Doesn't matter to me really. either way. I've heard both terms used for so long that they are pretty much interchangeable to me. It's easy 'nuff to figure out which one someone is referring to. Every time I see a post like this, just say "Oh, no. Here we go again"!

PS: Merry Christmas, Happy New year!


----------



## Cherryville Chuck (Sep 28, 2010)

Dmeadows said:


> Yes Chuck, I think it would cause confusion for a large part of the woodworking world!
> 
> Doesn't matter to me really. either way. I've heard both terms used for so long that they are pretty much interchangeable to me. It's easy 'nuff to figure out which one someone is referring to. Every time I see a post like this, just say "Oh, no. Here we go again"!
> 
> PS: Merry Christmas, Happy New year!


Thanks Duane. It's Christmas morning now so I hope Santa was good to you. Enjoy your day and happy New Year to you.


----------



## Daikusan (Apr 12, 2013)

David and Chuck
Thanks for the posts on the Finger Joint Jigs, good info.


----------



## Cherryville Chuck (Sep 28, 2010)

Thanks Steve. A few people have found it useful so I'm glad I posted it. I hope your Christmas was a good one. Is that a celebrated holiday in Japan?


----------



## Daikusan (Apr 12, 2013)

Cherryville Chuck said:


> Thanks Steve. A few people have found it useful so I'm glad I posted it. I hope your Christmas was a good one. Is that a celebrated holiday in Japan?


Chuck
Sorry I didn’t answer sooner, we just got back from the snow country without internet. 300k of 100% snow covered expressway. Thank goodness for 4WD that has a “snow” mode in addition to normal 4WD or Positive-Lock 4WD. Sure glad there wasn’t wind in the pass going up, it was late night and snowing hard. Coming back today the pass had spotted blue sky, the fresh snow was beautiful.

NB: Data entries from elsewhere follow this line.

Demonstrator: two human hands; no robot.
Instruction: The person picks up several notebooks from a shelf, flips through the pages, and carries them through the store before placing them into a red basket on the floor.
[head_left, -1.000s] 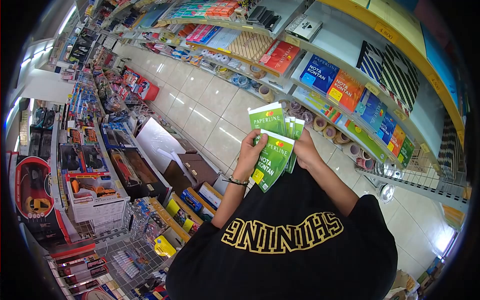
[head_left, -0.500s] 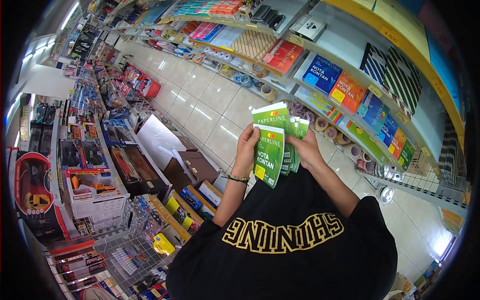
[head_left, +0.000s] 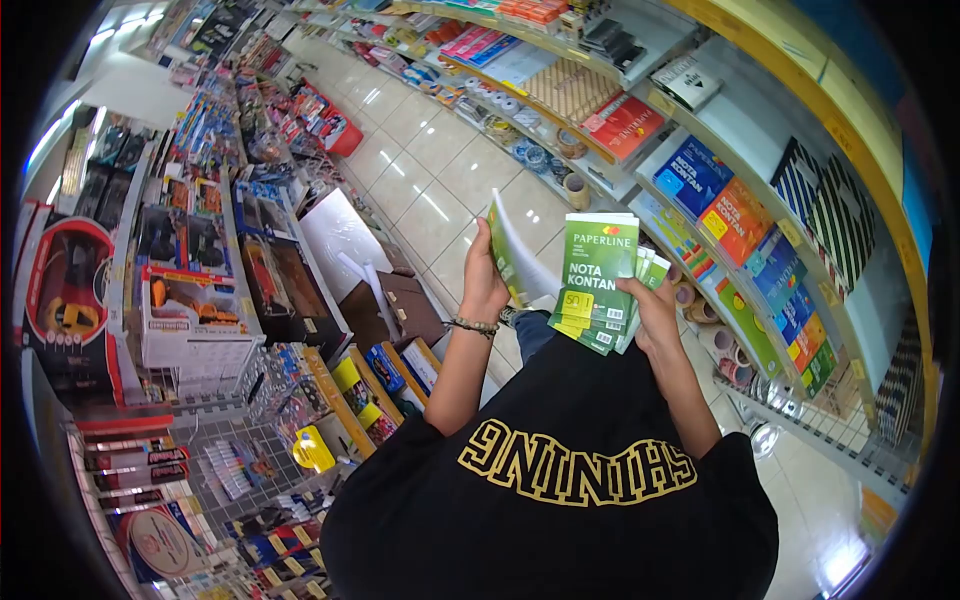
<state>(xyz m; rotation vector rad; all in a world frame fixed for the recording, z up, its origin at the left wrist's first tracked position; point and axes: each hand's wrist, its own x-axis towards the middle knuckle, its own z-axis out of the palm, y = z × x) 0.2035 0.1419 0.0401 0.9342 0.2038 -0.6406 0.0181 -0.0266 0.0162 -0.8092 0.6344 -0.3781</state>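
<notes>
Above the tiled floor [head_left: 420, 180], a passage is running far, with shelves [head_left: 740, 78] bounding it right and boxes [head_left: 283, 290] left. Between the left booklet [head_left: 516, 250] and the right booklets [head_left: 597, 258], a gap is tapering nearward.

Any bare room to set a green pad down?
Bare shelf shows between the white box and the striped notebooks. Tiled floor lies open past the left hand, between the red bin and the brown tape roll. Crowded: lower down, where blue and orange Nota Kontan pads sit close together, and left, among boxed toys.
</notes>
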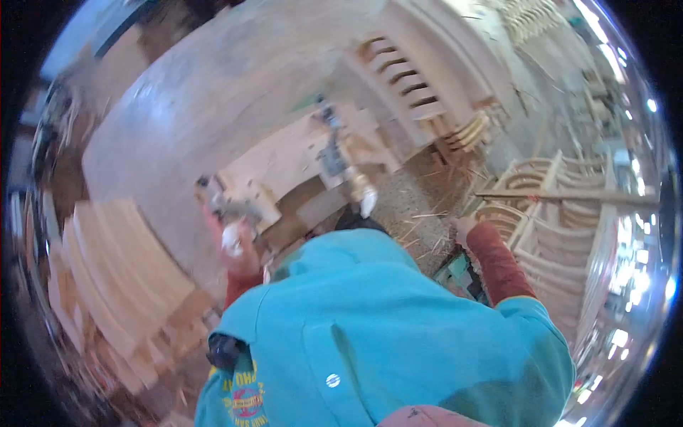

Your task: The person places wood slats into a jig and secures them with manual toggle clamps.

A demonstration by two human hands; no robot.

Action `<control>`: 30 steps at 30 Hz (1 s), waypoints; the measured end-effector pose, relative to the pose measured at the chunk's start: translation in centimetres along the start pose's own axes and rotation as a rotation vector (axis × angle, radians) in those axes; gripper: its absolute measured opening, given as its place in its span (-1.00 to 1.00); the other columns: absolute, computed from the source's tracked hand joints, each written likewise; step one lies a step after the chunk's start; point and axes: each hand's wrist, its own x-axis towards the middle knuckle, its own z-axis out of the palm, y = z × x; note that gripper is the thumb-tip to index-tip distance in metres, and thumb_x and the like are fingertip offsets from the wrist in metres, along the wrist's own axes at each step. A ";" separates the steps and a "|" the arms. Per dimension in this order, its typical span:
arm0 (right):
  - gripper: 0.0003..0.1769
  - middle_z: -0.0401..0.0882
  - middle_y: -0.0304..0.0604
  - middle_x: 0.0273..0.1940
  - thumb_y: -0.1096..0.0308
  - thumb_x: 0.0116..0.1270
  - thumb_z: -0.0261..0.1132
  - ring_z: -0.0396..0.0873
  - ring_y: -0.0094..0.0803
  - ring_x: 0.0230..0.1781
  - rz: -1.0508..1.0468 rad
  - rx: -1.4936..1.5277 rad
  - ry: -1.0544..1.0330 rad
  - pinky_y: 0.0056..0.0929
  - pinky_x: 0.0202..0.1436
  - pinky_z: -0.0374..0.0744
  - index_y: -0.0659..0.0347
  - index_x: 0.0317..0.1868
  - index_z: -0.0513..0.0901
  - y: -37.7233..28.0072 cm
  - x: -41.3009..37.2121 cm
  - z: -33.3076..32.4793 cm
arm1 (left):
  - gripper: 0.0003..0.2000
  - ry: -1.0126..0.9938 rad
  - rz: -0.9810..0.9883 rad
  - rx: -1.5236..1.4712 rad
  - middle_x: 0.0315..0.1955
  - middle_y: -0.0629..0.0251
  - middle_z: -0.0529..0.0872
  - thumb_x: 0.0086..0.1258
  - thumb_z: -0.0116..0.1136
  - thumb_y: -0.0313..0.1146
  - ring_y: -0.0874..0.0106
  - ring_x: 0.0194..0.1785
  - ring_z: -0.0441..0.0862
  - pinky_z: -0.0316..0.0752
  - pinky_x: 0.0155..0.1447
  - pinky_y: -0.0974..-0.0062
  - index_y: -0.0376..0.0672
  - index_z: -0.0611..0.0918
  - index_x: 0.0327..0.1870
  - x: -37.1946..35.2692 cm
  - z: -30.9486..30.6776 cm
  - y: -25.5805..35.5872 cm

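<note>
My left hand [245, 250] is closed around what looks like the white-wrapped handle of a toggle clamp [212, 191], though blur hides the fingers' detail. That clamp sits at the left end of a light wooden jig board [274, 160]. Towards the board's right side, a second clamp [331, 158] has a free handle with a white-wrapped end [367, 202]. Out to the right, my right hand [466, 228] is beside curved wooden pieces [501, 219]; its fingers are too smeared to read, and whether it holds anything cannot be made out.
A large pale worktable [178, 121] extends ahead. Stacked curved boards [121, 263] stand at left. Slotted wooden parts [405, 75] lie at the far right of the table. On the right, a wooden bar [569, 196] crosses a stack of curved parts. Wood scraps [420, 228] litter the floor.
</note>
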 end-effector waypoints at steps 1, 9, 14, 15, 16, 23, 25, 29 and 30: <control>-0.66 0.59 0.08 -0.11 0.33 0.18 0.24 0.59 -0.09 -0.14 -0.020 0.103 0.243 -0.30 -0.05 0.52 0.20 -0.02 0.57 1.5 0.6 -0.3 | -0.37 0.018 0.094 0.017 -0.08 0.25 0.59 0.33 0.07 -0.47 0.50 -0.15 0.55 0.48 -0.06 0.52 -0.22 0.11 0.41 0.3 0.3 -0.3; -0.72 0.61 -0.03 -0.29 0.27 0.26 0.17 0.61 -0.17 -0.33 -0.059 0.745 1.256 -0.33 -0.17 0.54 0.14 -0.04 0.56 2.1 2.0 -21.3 | -0.43 -0.086 0.000 0.203 0.11 0.12 0.47 0.34 0.04 -0.39 0.35 0.08 0.44 0.37 0.13 0.39 -0.29 0.20 0.37 1.5 -2.6 -1.1; -0.63 0.62 -0.09 -0.23 0.36 0.16 0.27 0.61 -0.25 -0.25 0.004 0.594 1.336 -0.33 -0.12 0.55 0.11 0.02 0.53 6.6 7.8 -26.7 | -0.42 0.002 0.170 0.230 0.17 0.10 0.40 0.33 0.03 -0.39 0.33 0.17 0.36 0.30 0.19 0.37 -0.28 0.19 0.37 1.6 -1.8 3.9; -0.57 0.60 -0.06 -0.10 0.33 0.13 0.30 0.57 -0.11 -0.07 -0.009 0.553 1.345 -0.24 0.02 0.50 0.07 0.06 0.51 7.5 9.5 -27.0 | -0.42 0.023 0.185 0.236 0.18 0.10 0.39 0.33 0.03 -0.39 0.32 0.18 0.35 0.29 0.21 0.36 -0.28 0.19 0.37 1.5 -1.9 4.6; -0.55 0.58 -0.05 -0.06 0.31 0.12 0.31 0.54 -0.11 -0.03 0.053 0.486 1.358 -0.22 0.06 0.47 0.05 0.07 0.51 7.9 10.8 -27.3 | -0.42 0.042 0.204 0.240 0.19 0.10 0.37 0.33 0.03 -0.39 0.32 0.20 0.33 0.27 0.22 0.36 -0.28 0.18 0.37 1.5 -1.8 5.3; -0.55 0.49 -0.10 0.03 0.20 0.06 0.37 0.48 -0.13 0.06 0.392 0.244 1.173 -0.16 0.14 0.44 0.04 -0.01 0.52 6.8 13.8 -29.9 | -0.40 0.156 0.276 0.298 0.28 0.07 0.27 0.32 0.01 -0.38 0.28 0.31 0.23 0.18 0.31 0.32 -0.27 0.17 0.38 0.5 -2.2 9.4; -0.56 0.50 -0.08 0.00 0.20 0.06 0.37 0.48 -0.13 0.05 0.411 0.280 1.160 -0.17 0.13 0.45 0.05 -0.02 0.53 7.4 15.2 -30.3 | -0.40 0.187 0.315 0.282 0.30 0.06 0.25 0.31 0.01 -0.38 0.27 0.35 0.20 0.15 0.33 0.31 -0.26 0.17 0.38 0.3 -2.7 9.8; -0.58 0.52 -0.11 -0.06 0.22 0.07 0.36 0.49 -0.15 0.01 0.402 0.293 1.033 -0.21 0.06 0.50 0.01 -0.02 0.54 8.5 16.5 -31.3 | -0.43 0.218 0.470 0.166 0.36 0.11 0.16 0.35 -0.04 -0.28 0.23 0.44 0.03 -0.03 0.41 0.15 -0.32 0.20 0.35 1.9 -5.3 8.3; -0.60 0.52 -0.12 -0.07 0.24 0.08 0.36 0.49 -0.16 0.00 0.383 0.268 1.009 -0.22 0.05 0.51 0.00 -0.02 0.54 8.4 15.6 -31.9 | -0.44 0.244 0.499 0.181 0.36 0.10 0.17 0.35 -0.04 -0.29 0.22 0.43 0.05 -0.04 0.41 0.15 -0.33 0.21 0.34 2.3 -5.3 9.8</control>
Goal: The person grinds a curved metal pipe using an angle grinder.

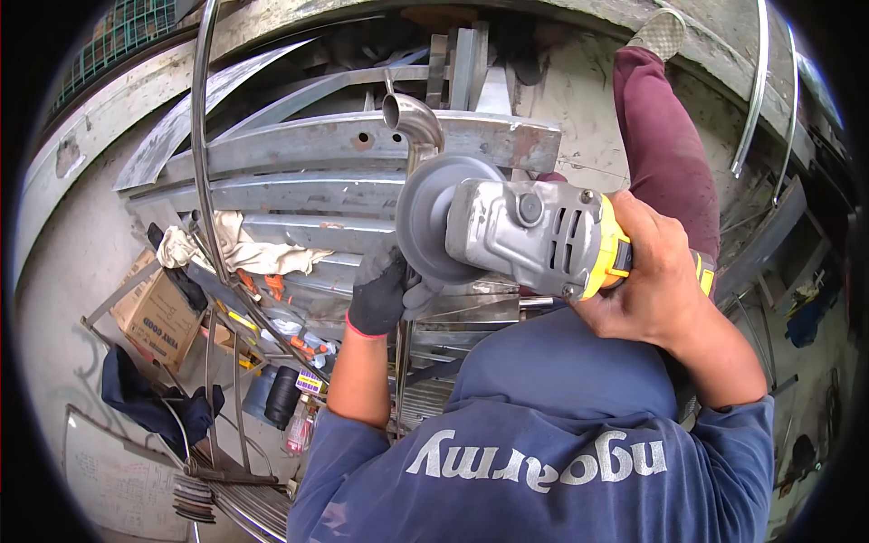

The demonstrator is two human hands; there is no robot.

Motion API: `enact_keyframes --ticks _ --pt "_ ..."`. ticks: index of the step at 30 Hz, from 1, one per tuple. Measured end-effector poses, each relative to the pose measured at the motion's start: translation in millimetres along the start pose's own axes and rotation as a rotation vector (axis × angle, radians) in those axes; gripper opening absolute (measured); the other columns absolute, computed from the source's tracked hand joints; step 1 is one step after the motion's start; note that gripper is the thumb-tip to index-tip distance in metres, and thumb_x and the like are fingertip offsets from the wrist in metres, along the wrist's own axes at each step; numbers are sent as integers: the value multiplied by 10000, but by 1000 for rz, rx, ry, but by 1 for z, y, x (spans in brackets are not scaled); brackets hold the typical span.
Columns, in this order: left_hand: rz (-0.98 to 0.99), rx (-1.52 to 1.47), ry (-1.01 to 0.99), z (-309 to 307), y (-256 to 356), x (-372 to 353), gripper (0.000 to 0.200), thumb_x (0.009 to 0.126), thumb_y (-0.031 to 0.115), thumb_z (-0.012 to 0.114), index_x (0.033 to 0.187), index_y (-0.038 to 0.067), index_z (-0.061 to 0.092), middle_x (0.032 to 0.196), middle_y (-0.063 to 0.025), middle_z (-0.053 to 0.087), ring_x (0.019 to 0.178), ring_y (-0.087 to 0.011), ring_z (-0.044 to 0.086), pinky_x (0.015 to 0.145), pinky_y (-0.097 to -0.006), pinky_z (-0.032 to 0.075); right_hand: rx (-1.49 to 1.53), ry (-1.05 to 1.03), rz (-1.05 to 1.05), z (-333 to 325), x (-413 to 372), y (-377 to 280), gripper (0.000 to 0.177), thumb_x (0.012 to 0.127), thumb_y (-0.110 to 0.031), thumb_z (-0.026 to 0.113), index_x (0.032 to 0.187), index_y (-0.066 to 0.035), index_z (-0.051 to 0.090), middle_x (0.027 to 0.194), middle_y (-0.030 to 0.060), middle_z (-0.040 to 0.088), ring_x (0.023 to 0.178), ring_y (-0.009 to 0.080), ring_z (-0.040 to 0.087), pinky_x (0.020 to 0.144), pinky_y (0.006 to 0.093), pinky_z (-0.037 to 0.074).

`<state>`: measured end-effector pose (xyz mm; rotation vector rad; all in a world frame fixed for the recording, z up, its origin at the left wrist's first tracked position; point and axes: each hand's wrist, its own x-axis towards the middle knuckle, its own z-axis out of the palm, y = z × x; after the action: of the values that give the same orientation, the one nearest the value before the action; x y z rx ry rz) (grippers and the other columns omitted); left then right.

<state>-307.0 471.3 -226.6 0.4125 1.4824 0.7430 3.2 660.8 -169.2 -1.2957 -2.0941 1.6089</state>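
My right hand [647, 267] is bare and wrapped round the yellow and grey body of an angle grinder [511, 231]. The grinder's round grey disc [421, 213] faces left, over a shiny steel pipe [415, 122] with a bent, open upper end. Lower down, my left hand [380, 285], in a black glove with a red cuff, closes round the same pipe just below the disc. The disc and guard cover the middle of the pipe and some of the gloved fingers.
Flat steel bars [299, 195] lie stacked behind the pipe. A cream cloth [258, 253] rests on them, left of my glove. Further left are a cardboard box [158, 312], a dark cloth [149, 398] and bent steel tubes [201, 118]. My leg [665, 136] stretches out at upper right.
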Motion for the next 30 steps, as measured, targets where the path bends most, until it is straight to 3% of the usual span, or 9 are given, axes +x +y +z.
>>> enact_keyframes --ticks 5,10,16,20,23,25,26,28,30 --pt "-45 -125 -104 -1 11 0 386 1150 264 520 1333 -43 666 790 -68 703 574 -78 549 544 -238 402 4 -6 9 1 0 0 531 684 -84 880 1140 -5 618 920 236 704 834 481 732 725 494 604" --pt "-90 -267 -112 1 16 1 362 1171 247 516 1343 -27 678 895 -81 749 721 -77 638 656 -235 481 -14 3 -2 2 0 1 525 685 -88 878 1133 -5 619 919 233 704 831 477 733 724 493 605" --pt "43 52 36 18 30 1 336 1184 249 527 1312 -11 698 1024 -60 784 875 -105 708 782 -270 549 -2 -12 3 1 -2 2 547 682 -91 880 1154 2 621 939 236 708 833 471 736 727 492 606" --pt "51 -4 -37 13 32 -3 348 1189 278 520 1284 8 718 916 -54 783 782 -141 712 726 -318 562 -4 -4 14 1 -2 2 565 682 -100 891 1167 4 620 939 235 707 831 470 737 724 490 605" --pt "160 274 -61 7 26 3 346 1188 289 522 1258 23 732 833 -67 768 714 -154 701 680 -336 555 -33 -12 -4 1 -4 2 568 682 -106 899 1166 0 620 934 235 703 828 471 734 722 493 603" --pt "125 282 -76 4 23 3 339 1183 287 529 1247 27 736 817 -79 761 691 -156 694 667 -339 552 -39 -7 -1 1 -3 2 566 681 -108 902 1161 -4 621 931 235 700 825 472 733 722 497 604" --pt "36 160 -101 -1 23 1 334 1178 285 534 1244 26 736 827 -86 761 689 -156 692 669 -338 553 -30 1 12 0 -2 2 563 681 -109 903 1158 -6 621 930 234 699 824 473 732 722 498 604" --pt "69 150 -78 2 22 1 334 1173 287 537 1255 27 730 868 -96 771 709 -153 704 684 -333 563 -20 2 15 1 -2 2 558 681 -110 904 1151 -8 620 927 233 697 822 475 730 719 501 604" --pt "225 287 -4 11 17 7 349 1174 300 527 1284 27 715 936 -103 792 763 -152 734 716 -326 580 -22 -7 -4 3 -4 4 552 680 -110 904 1141 -11 618 923 232 695 819 477 728 715 504 602"
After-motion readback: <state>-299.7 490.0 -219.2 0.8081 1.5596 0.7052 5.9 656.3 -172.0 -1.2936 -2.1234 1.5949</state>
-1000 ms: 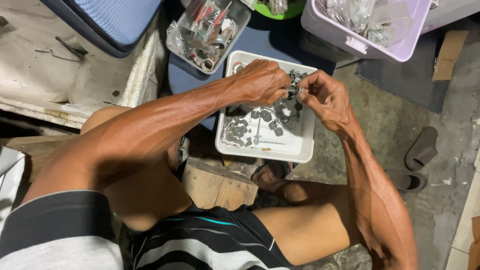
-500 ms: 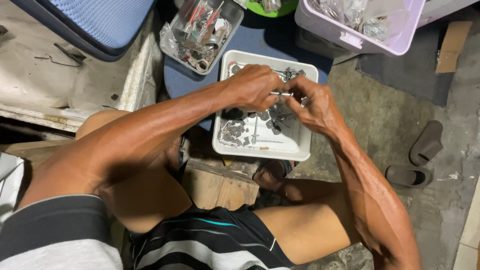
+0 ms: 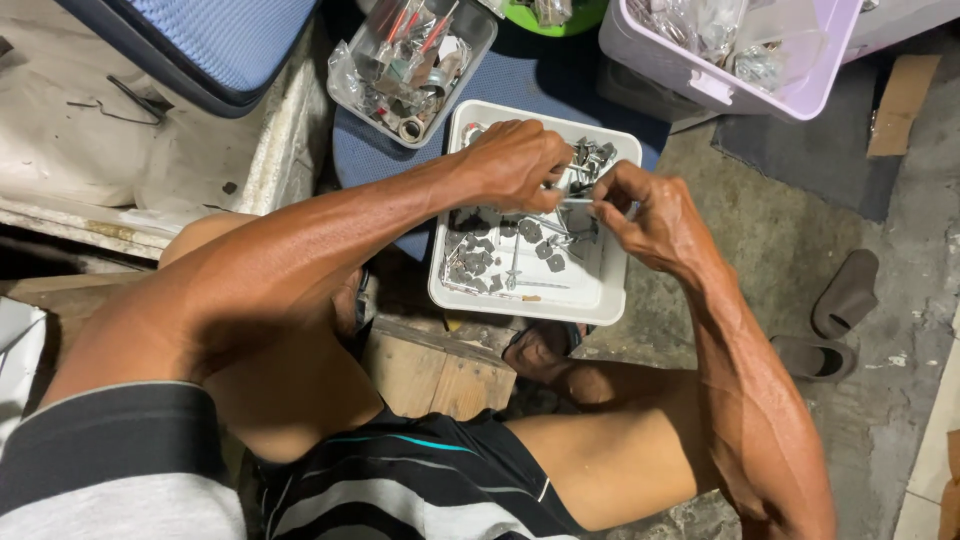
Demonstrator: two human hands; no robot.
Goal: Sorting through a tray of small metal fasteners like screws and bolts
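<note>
A white tray [image 3: 600,290] is set on a blue seat [image 3: 520,75], far of the knees, with the hands held over its far half. Small metal parts [image 3: 480,255] are heaped in the tray's left and far portions; its near right portion is bare.

The left hand [image 3: 515,160] is curled, its fingertips pressed together on one end of a thin metal piece [image 3: 572,195]. The right hand [image 3: 645,205] is closed in a pinch on the other end. The piece is held level, just above the heap, between the two hands. What the piece is cannot be told.

It is judged that two parts are being fitted together. The work is best kept low over the tray, so that a dropped part is caught. Both pinches should be kept near the joint, and force applied straight along the piece.

A clear tub [image 3: 415,55] of mixed hardware is noted far left, a lilac bin [image 3: 720,85] far right, sandals [image 3: 835,320] on the floor at right.
</note>
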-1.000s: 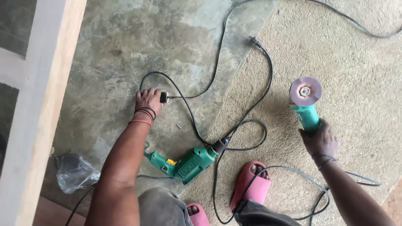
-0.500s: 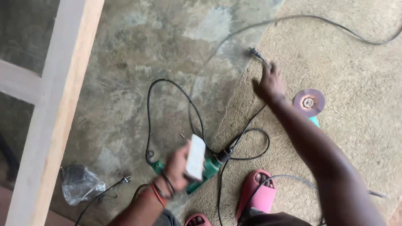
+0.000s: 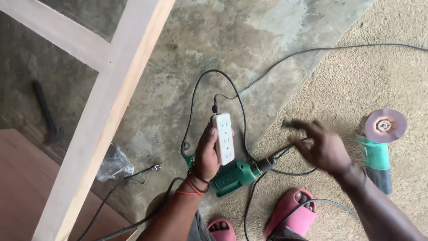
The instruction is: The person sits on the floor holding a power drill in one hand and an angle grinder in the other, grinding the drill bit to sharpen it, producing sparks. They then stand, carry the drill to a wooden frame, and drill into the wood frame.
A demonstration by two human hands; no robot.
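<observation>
Bare concrete and sawdust are forming the floor beneath a pale wooden frame (image 3: pixel 111 93). Clasping a white power strip (image 3: pixel 223 137) upright, the left hand (image 3: pixel 206 154) is holding it over the green electric drill (image 3: pixel 232 176). Blurred, the right hand (image 3: pixel 323 147) is pinching a dark plug (image 3: pixel 289 123), well right of the strip. Steadying the strip and lining the pins squarely with a socket would probably serve best. A green angle grinder (image 3: pixel 379 147) is lying beyond.

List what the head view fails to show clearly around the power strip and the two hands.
- Right hand: motion blur; whatever plug its fingers pinch is smeared.
- Green drill: front half hidden behind the left hand and power strip.
- Grinder: handle end behind the right forearm.
- Cable: runs off the right edge.
</observation>
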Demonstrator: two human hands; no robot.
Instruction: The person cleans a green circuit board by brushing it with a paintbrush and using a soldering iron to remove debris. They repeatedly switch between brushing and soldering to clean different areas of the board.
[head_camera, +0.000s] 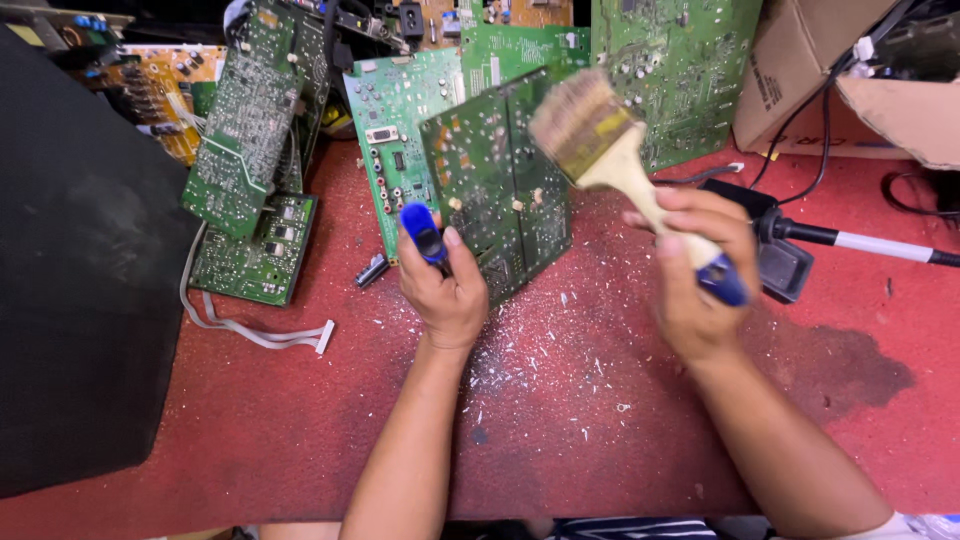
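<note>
Over the red surface (600, 440) we judge the brushing step is in hand; our left hand (445, 290) closes around a blue-handled tool (424, 232) while propping the green circuit board (495, 180) at a tilt; our right hand (700, 270) grips the paintbrush (610, 140), bristles raised beside the board's top edge; sweeping next calls for a steady board and a light stroke across its face.

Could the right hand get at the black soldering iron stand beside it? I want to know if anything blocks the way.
Probably not freely: the right hand is closed on a paintbrush. The stand sits right beside it, nothing between.
</note>
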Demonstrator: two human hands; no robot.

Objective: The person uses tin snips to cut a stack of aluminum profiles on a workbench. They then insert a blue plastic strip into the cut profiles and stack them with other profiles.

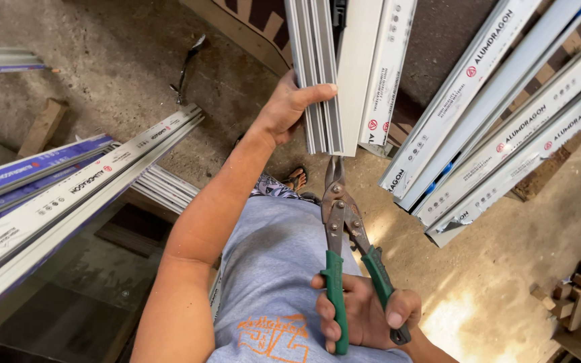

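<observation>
My left hand (289, 107) grips the lower end of a grey ribbed aluminium profile (317, 74) that stands upright in front of me. My right hand (364, 316) holds a pair of rusty tin snips (341, 215) by their green handles, which are spread apart. The snips' blades point up, with their tips just below the bottom edge of the profile. A white flat profile (358, 67) stands against the grey one on its right.
Several white wrapped profiles (506, 121) lean at the right. More long profiles (68, 188) lie across a bench at the left. A wood offcut (43, 126) and a metal tool (186, 67) lie on the concrete floor. Small wood blocks (573, 296) are piled at lower right.
</observation>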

Our Christmas was busy but a good one. Christmas in Japan is not an official holiday, however many decorate with outdoor lights. All the stores have Christmas decorations and Christmas music. You don’t see live Christmas trees for sale, just artificial.


----------



## Hwdavid2 (Sep 8, 2013)

I built this jig awhile back and use it on my router table. I recently rebuilt it with the longer L brackets and shelf in order to cut more than one joint at a time.


----------